Qui sotto sono riportate le varie classi:

  • clima ernanila classe 1 raggruppa gli scarti positivi che vanno da +2,76° e oltre (caldissimo) , 2 casi  lo  0,84% del totale dei casi
  • la classe 2 raggruppa gli scarti positivi da 1,76° a 2,75° (molto caldo), 11 casi il 4,60 %
  • la classe 3 raggruppa gli scarti positivi da 0,76° a 1,75° (caldo moderato), 44 casi il 18,41%
  • la classe 4 né caldo né freddo (o intorno alla media) da +0,75° a -075° 125 casi il 52,30%
  • la classe 5 scarti negativi convertiti  in valore assoluto da 0,76° a 1.75°( freddo moderato), 47 casi pari al 19,67%
  • la classe 6 con scarti in valore assoluto da 1,76° a 2,75° ( molto freddo ) 9 casi il 3,77%
  • ed infine la classe 7 con scarti sempre in valore assoluto da 2,76° e oltre (freddissimo) 1 caso pari allo 0,42

Tutte e 7 le classi delineano una curva (segnata in rosso) dall’aspetto molto familiare per gli addetti ai   lavori, ossia la classica curva a campana di Gauss.  La  curva di Gauss (che può esaminare  molti fenomeni fisici o variabili come  per esempio  nel nostro caso la variabile temperatura) evidenzia come la distribuzione delle frequenze degli scarti  sia più elevata proprio in prossimità della media, e precisamente   nelle  classi 3, 4, e 5 ossia il 90,38% del totale dei casi esaminati sono concentrati in dette classi per intenderci.
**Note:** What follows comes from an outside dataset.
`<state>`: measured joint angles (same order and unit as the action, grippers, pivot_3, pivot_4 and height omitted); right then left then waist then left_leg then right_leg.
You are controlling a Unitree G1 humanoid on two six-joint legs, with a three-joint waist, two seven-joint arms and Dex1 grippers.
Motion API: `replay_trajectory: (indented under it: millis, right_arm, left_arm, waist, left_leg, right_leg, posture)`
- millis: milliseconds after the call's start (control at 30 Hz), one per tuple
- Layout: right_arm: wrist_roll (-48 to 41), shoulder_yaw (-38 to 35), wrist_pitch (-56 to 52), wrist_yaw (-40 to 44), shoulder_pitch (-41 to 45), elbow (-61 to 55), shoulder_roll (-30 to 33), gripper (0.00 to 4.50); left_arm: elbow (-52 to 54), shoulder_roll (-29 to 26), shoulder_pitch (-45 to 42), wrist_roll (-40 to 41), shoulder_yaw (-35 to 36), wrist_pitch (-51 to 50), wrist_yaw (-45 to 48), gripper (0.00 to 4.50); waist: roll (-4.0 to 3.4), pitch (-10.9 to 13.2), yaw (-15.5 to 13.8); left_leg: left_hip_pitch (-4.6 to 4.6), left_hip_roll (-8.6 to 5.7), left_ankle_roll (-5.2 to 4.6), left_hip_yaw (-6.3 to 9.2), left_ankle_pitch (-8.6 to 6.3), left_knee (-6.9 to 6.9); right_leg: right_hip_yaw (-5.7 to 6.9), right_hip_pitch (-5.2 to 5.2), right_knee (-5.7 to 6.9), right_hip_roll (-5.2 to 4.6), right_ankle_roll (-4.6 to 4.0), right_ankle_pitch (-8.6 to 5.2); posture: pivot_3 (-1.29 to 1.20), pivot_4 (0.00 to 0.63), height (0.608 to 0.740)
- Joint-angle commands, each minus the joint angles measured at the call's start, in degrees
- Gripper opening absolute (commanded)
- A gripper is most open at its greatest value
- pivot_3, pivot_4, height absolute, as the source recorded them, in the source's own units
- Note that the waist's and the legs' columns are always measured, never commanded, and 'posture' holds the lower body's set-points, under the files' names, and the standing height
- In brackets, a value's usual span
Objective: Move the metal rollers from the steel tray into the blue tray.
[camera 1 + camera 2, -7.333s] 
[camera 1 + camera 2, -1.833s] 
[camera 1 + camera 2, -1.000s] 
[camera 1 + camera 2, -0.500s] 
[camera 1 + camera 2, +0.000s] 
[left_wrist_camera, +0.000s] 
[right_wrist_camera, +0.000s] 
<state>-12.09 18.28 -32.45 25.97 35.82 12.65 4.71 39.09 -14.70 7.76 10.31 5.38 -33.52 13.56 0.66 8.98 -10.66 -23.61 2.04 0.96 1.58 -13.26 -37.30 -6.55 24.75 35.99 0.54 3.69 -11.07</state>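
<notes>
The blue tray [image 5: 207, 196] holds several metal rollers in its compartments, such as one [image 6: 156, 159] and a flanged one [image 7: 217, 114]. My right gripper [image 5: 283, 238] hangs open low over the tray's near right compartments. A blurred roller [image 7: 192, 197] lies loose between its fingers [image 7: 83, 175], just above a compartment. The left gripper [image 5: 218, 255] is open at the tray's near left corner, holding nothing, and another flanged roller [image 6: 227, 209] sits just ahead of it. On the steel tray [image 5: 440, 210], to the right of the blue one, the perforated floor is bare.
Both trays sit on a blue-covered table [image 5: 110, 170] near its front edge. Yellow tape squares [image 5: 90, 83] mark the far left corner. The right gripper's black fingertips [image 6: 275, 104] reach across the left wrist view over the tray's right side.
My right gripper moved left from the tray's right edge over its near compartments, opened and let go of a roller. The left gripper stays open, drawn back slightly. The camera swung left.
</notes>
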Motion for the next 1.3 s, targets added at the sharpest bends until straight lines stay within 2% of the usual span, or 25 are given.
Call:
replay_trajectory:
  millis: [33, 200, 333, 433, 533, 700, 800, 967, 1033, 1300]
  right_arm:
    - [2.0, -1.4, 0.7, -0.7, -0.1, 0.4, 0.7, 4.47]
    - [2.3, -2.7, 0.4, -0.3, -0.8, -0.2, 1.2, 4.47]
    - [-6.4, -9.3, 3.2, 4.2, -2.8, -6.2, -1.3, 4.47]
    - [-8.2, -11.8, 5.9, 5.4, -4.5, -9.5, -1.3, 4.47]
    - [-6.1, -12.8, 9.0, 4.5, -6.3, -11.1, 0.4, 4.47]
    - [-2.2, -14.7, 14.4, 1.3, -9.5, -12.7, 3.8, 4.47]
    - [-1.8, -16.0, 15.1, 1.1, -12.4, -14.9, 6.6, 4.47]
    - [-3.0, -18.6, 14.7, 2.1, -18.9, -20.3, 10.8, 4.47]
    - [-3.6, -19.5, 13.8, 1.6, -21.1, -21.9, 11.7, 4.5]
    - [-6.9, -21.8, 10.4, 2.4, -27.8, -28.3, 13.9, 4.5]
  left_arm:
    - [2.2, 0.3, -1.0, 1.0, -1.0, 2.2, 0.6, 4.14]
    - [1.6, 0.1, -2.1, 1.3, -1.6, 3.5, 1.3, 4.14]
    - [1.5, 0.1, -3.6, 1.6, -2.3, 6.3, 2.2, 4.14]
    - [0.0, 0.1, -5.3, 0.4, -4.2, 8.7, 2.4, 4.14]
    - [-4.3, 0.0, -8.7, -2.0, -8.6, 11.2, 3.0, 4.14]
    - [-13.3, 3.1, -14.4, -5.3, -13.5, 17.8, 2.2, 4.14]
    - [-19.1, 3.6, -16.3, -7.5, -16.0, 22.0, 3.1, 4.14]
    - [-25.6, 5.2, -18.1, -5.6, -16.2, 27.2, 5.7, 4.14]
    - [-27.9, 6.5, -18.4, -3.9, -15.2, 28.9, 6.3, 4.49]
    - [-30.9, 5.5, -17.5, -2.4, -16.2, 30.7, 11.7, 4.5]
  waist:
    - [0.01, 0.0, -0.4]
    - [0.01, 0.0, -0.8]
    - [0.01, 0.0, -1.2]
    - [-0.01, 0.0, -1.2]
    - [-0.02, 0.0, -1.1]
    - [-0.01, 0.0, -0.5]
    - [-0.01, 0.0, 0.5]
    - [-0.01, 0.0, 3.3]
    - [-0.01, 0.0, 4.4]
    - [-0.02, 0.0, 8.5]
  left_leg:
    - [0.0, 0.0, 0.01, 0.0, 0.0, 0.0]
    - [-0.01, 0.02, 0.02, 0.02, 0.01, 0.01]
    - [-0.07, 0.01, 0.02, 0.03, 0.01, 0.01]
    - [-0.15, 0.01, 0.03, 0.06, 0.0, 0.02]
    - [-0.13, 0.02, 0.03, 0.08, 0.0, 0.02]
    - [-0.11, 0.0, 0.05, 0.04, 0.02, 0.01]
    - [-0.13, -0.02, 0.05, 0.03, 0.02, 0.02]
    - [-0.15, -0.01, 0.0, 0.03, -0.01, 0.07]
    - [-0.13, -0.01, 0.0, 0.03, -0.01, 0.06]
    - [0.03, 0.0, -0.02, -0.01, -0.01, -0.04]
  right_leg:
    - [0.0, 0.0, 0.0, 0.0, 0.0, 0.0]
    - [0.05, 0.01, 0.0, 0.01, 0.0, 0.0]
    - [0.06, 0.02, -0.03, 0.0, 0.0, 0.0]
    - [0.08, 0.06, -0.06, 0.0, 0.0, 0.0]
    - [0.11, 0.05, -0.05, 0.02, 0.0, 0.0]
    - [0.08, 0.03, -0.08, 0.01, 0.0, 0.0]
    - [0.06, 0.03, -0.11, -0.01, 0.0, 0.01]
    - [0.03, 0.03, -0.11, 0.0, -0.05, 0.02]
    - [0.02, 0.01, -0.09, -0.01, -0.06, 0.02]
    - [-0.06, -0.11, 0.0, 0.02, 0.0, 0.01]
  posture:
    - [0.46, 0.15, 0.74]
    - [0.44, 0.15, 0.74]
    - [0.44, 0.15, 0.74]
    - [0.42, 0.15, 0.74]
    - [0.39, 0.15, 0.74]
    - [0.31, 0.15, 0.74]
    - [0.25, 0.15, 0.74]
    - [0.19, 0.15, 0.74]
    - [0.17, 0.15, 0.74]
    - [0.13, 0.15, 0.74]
Poi tali frequenze decrescono  progressivamente verso gli estremi del grafico (ossia verso le classi 2-1 e 6-7). Da notare che la frequenza totale di queste ultime classi (caldissime,freddissime,molto calde,molto fredde) è del 9.62 %. Tutto il discorso sinora fatto, è per dimostrare che la variabile temperatura  in questo 239 mesi esaminati ha seguito schemi statistici matematici  non casuali ma seguendo la logica della fisica climatologica. Chiudiamo ricordando i 2 casi classificati caldissimi relativi al giugno 2003 con uno scarto di + 3,15° e agosto, sempre dello  stesso anno, con + 2,92°. Il mese più freddo in assoluto o freddissimo si riferisce al febbraio 2012 con – 2,92° centigradi. Conclusioni: almeno per quanto riguarda la nostra penisola (ma anche in Germania, secondo un recente studio effettuato da alcuni climatologi, la temperatura media non cresce da 25 anni) i risultati dell’analisi effettuata non evidenziano, per ora,  un percepibile  riscaldamento.  I soli 2 casi (+3,15 giugno 2003 e +2,92 agosto dello stesso anno) con temperature oltre la soglia dei  +2,76°, e per ciò caldissimi,  ne sono la conferma. Ciò che stiamo dicendo è in evidente contrasto con quanto affermato da un ente meteo pro Global Warming della Nazioni Unite. Pertanto ci aspettiamo, come al solito, molte critiche dai sostenitori  del  GW antropogenico (riscaldamento globale provocato dalle attività umane). Un nostro auspicio è che quanto prima il neo presidente degli Stati Uniti Donald Trump riesca  finalmente a mettere un po’ più di chiarezza tra i vari enti scientifici  in questa annosa diatriba tra caldisti e non.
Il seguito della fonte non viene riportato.